Under the covers, our front-end library creates an iframe to embed a video call into your web page or native app.
If you don't want to write any front-end code at all, you can send Daily video call room links to your users directly. (Most developers, though, will want to embed video calls into their own front-end interfaces).
We support the following web browsers:
- Chrome 74 and above
- Safari 12.1 and above
- Firefox 66 and above
- Microsoft Edge 74 and above. Versions of Microsoft Edge prior to 74 can only participate in 1 to 1 calls and not group calls.
- Electron 6 and above
- iOS Safari only. Please note iOS users cannot join with iOS Chrome. This is a general WebRTC requirement, due to Apple's limiting full camera and microphone access to Safari.
- Android Chrome
- To start a screen share, a user must be on desktop. A user can start a screen share from Chrome, Safari, or Firefox on desktop.
- To clarify, all browsers can view screen shares. A mobile user can see a screen share (but only a call participant on desktop can share their screen).
- iOS 12.1 and later versions
- Android 5.0 and above with current security and platform updates
If you are starting calls from a web application on iOS, it usually makes sense to open a new tab because mobile device screen sizes tend to be small enough that there's not much room to embed the call as an iframe.
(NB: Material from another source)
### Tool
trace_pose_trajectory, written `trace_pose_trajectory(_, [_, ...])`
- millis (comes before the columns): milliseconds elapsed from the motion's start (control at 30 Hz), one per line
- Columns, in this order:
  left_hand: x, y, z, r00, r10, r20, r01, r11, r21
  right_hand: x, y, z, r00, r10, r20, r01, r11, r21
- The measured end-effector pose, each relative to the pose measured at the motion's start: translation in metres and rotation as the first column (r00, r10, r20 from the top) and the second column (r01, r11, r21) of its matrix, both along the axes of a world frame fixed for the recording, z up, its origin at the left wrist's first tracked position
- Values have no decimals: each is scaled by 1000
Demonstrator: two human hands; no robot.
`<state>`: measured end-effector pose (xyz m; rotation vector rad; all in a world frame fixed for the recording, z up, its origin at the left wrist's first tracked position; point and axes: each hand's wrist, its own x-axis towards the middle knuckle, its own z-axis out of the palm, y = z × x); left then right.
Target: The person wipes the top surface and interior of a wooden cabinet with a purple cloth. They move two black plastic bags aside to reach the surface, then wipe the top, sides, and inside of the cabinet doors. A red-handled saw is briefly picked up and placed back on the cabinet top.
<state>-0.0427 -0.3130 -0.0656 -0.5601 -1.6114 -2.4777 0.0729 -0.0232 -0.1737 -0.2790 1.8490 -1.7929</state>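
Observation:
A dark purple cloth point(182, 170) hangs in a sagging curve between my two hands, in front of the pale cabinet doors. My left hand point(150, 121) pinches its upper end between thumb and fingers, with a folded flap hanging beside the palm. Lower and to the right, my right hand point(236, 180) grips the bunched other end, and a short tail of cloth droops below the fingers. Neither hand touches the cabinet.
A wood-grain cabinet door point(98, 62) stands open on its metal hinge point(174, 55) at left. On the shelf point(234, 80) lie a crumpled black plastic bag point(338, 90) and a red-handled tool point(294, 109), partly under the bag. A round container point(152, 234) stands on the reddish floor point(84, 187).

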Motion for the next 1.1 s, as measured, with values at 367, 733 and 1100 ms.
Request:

If you are starting a call from within a native application, you have to open a Safari tab from your application, because the native iOS WebView component does not (yet) allow access to the necessary camera, microphone, and network protocols.
We provide a couple of configuration parameters that help streamline the user flow into and out of a new Safari tab, though. See Customizing the in-call UI, below.
On Android, you can embed calls inside a WebView in your application.